_WORK REQUIRED_: List the lines of this listing that hold the word "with".

**********

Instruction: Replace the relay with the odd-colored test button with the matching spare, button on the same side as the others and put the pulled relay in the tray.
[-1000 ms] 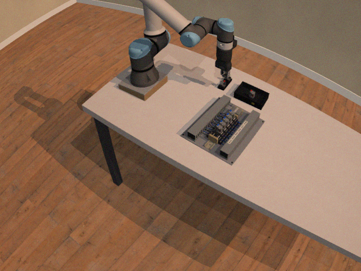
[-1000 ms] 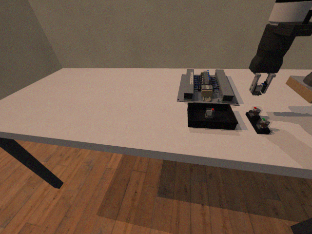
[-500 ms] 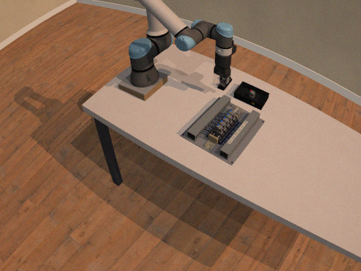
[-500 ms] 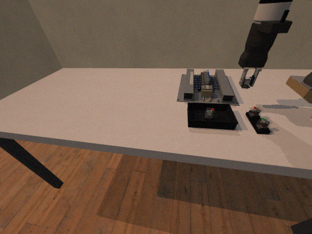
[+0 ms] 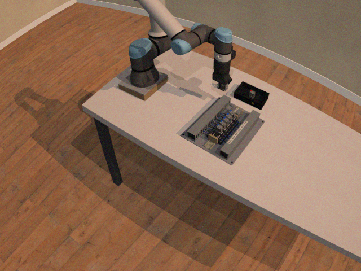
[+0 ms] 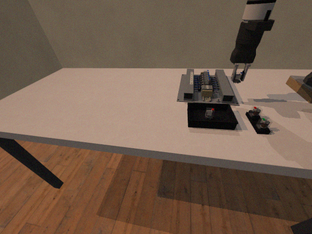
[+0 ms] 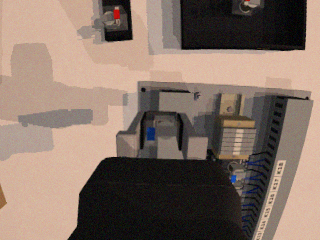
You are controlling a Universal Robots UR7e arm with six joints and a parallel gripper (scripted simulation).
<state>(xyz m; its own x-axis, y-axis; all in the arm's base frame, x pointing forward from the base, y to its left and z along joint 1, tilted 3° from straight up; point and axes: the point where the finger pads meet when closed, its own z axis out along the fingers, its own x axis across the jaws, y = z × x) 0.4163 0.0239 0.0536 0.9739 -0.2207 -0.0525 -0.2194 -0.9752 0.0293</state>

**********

_FINAL ANSWER_:
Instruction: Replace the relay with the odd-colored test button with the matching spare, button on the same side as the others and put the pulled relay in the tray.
You are controlling a Universal Robots UR7e arm with six joints and a parallel gripper (scripted simulation).

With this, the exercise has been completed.